I don't get it though... the non-root is called Academy-AP2, but in the radius it's saying it's denying Academy-AP1 and using the password from AP2.

 

[cpals]

When I disabled aaa new-model I couldn't login through telnet anymore - didn't even ask for user/pass.

Also, this was in the terminal:

Apr 3 18:29:27.114: AAA/AUTHEN/LOGIN (00000000): Pick method list 'Permanent Lo
cal'

 

[spidey07]

I'd seriously wipe the config and start with the basics. adding all that AAA stuff can get confusing. you can do this with "write erase" command.

the reason it didn't ask for a password is you probably didn't have a password set on the vty lines.

 

[cpals]

Both configs or just the non-root?

BTW, do you have paypal or anything? I really would like to compensate a little for your time. You've been amazingly patient with my cisco noobish self.

 

[nweaver]

Originally posted by: spidey07

I don't know the GUI much at all as I stick strickly to command line (and so should you if you plan on knowing these things better)

except they change contexts on the CLI from release to release /slap cisco devs with a large trout!

 

[spidey07]

Originally posted by: cpals
Both configs or just the non-root?

BTW, do you have paypal or anything? I really would like to compensate a little for your time. You've been amazingly patient with my cisco noobish self.
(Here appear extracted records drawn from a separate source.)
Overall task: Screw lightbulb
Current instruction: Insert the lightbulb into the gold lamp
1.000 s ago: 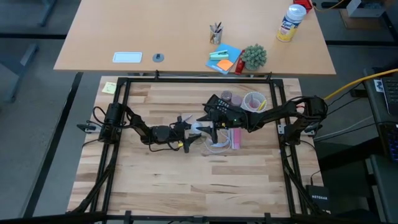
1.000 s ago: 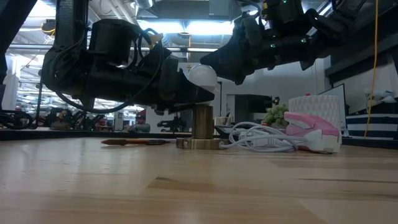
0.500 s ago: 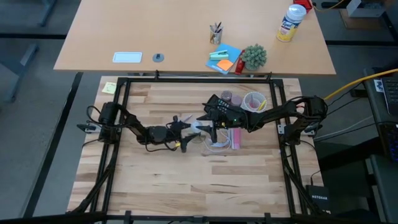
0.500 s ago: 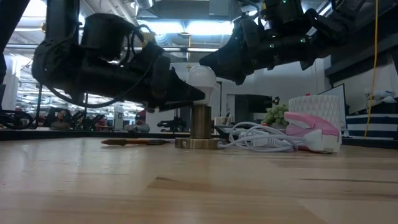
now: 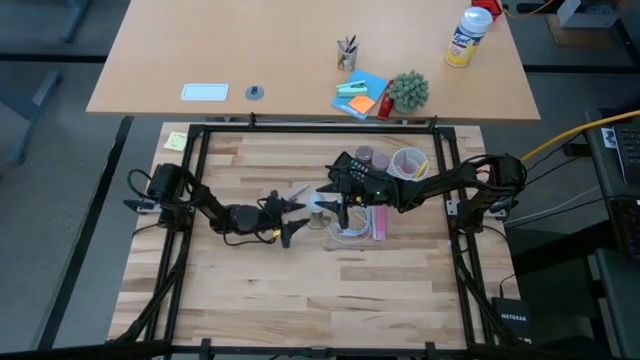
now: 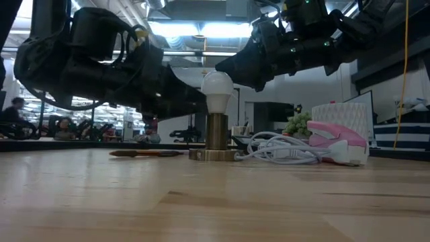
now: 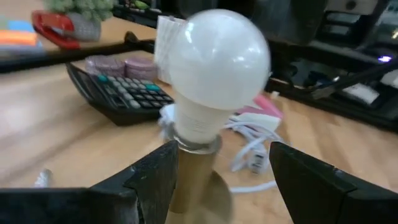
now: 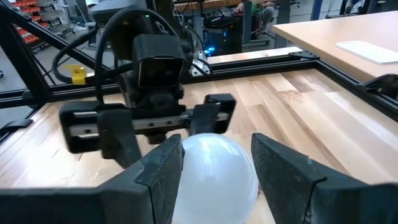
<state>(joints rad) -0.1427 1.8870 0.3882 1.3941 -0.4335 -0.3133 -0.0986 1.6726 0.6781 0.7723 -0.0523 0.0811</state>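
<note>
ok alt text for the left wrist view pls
A frosted white lightbulb stands upright in a brass-coloured socket post, just ahead of the left gripper, whose dark fingers are open and apart from it. Behind lie a black calculator and a looped white cord.

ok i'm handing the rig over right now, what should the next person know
Left gripper: open, holding nothing, just off the bulb on its left.
Right gripper: open, fingers either side of the lightbulb from above; whether they touch it can't be told.
The lightbulb stands upright in the brass-coloured socket post mid-table, white cord and pink-and-white object beside it, calculator behind.
Done: bulb seated in the socket.
Left: how far it is screwed in doesn't show; check tightness, then clear both arms.
</note>
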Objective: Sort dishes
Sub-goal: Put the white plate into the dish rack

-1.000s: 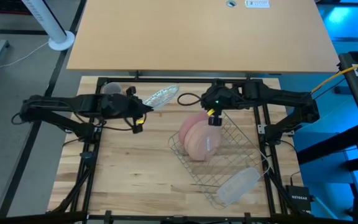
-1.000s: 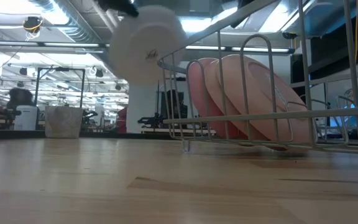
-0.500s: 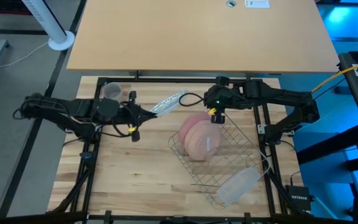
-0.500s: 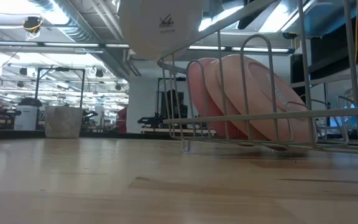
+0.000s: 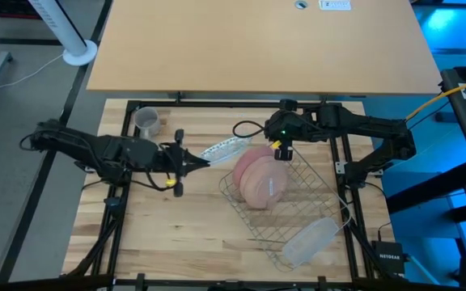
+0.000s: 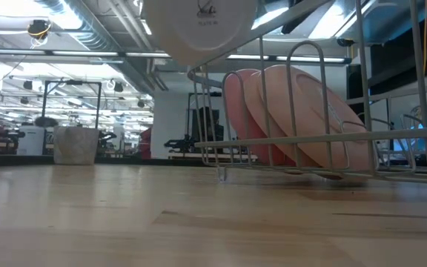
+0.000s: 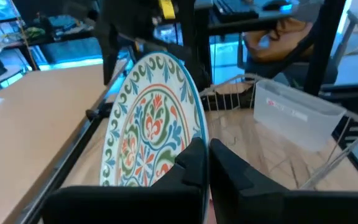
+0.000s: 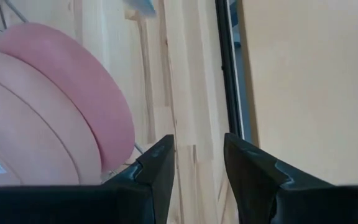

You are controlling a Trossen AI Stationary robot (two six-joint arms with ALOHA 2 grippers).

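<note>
Over the last second the left end effector (image 5: pixel 191 161) had carried the patterned plate (image 5: pixel 224 149) from near the table's far edge, beside the grey mug (image 5: pixel 146 120), toward the middle of the table, up to the wire rack (image 5: pixel 298 212). The plate now hung in the air just beside the rack's near-left end, clear of the wood. Its rim was pinched between the left fingers (image 7: pixel 191 163), which were pressed tight on it. Seen from the left wrist, the blue-green ornament faced the camera; from the low view only the white underside (image 6: pixel 199 26) showed, high above the table.

The plate stood on edge, tilted, its flat face turned roughly sideways and its edge-on line running from the left arm toward the rack. Two salmon-pink plates (image 5: pixel 259 179) already leaned upright in the rack's slots. The right end effector (image 5: pixel 279 153) hovered over the rack's far end, its fingers spread and holding nothing.

To do this step well, the plate probably needed to be turned parallel with the pink plates, lined up over a free slot beside them, and lowered without knocking the wires or the right arm.
</note>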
don't be silly, thanks though.

Just the non-root.

Also forum.cisco.com is very good for cisco specific help. there is a wireless/general area there that is pretty good.

 

[spidey07]

Originally posted by: nweaver

Originally posted by: spidey07

I don't know the GUI much at all as I stick strickly to command line (and so should you if you plan on knowing these things better)

except they change contexts on the CLI from release to release /slap cisco devs with a large trout!

12.3.8 JA came out a little bit ago.

me thinks I'm gonna let that one cook before using it after the 12.3.7 JA fiasco and other muck-ups before it.

 

[cpals]

We're using 12.3(7)JA2 Is that bad?

Also, did you forget to mention I need to type 'reload' after I erase the memory?

 

[spidey07]

yes, reload and don't save anything. of course the AP will have a blank config at this point.

12.3.7.JA2 is the recommended code - you're fine.